11.04.2011 - Alessia Signorelli Benvenuti al più sensazionale dei freak shows, ladies and gentlemen!
The Elephant Man is coming to town, in un fumoso bianco e nero, suggestivo, anticato, quasi pittorico, tramite la poetica selvaggia e struggente di un David Lynch in stato di grazia, pregno dei liquidi e dei liquami di una storia vera, raccolta dai rigagnoli della Londra in bilico tra la fine e l’inizio di un secolo, alimentata da isterismi, esoterismi e sensazionalismi da fine del mondo.

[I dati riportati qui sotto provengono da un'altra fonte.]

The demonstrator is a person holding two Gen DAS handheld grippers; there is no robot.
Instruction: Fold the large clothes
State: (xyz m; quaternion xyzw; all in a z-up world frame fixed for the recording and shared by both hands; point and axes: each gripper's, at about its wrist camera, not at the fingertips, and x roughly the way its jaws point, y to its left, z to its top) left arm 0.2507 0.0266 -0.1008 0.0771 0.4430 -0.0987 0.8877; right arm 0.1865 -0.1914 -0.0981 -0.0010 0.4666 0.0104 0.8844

Il tocco fremente e delicato di Lynch (un eretico Cristo pantocratore di tutto ciò che devia dallo sguardo bovino della sonnacchiosa normalità quotidiana, vedi il capolavoro “Eraserhead”) indugia non sulla deformità di Joseph (o John) ma sulla repellente morbosità dei “normali”, mettendoci di fronte alle nostre storture, ai nostri errori/orrori. |

The Elephant Man
Regia: David Lynch
Interpreti: Anthony Hopkins, John Hurt, Anne Bancroft, John Gielgud, Wendy Hiller, Freddie Jones, Michael Elphick, Hannah Gordon, John Standing, Dexter Fletcher, Phoebe Nicholls
Soggetto: Sir Frederick Treves, Ashley Montagu
Sceneggiatura: Christopher De Vore, Eric Bergren, David Lynch
Fotografia: Freddie Francis
Montaggio: Anne V. Coates
Musiche: John Morris
Scenografia: Stuart Craig
Produttore: Jonathan Sanger
Produttore Esecutivo: Stuart Cornfeld, Mel Brooks
Produzione: Brooks Film
Distribuzione: Paramount

Londra, seconda metà dell'Ottocento. A causa di una malattia molto rara, la neurofibromatosi, che gli ha dato sembianze mostruose, il giovane John Merrick viene esposto come "uomo elefante" nel baraccone di Bytes, un alcolizzato che campa sfruttando la sua mostruosità e lo tratta come una bestia.
E' qui che Merrick viene scoperto dal dottor Frederick Treves, un chirurgo del London Hospital che convince Bytes a cederglielo per qualche tempo in modo da poterlo studiare e curare.
Portato in ospedale e presentato a un congresso di scienziati, John si rivela ben presto agli occhi di Treves come un uomo di intelligenza superiore e di animo raffinato e sensibile.
Ma il destino ha ancora in serbo per lui gioie e dolori.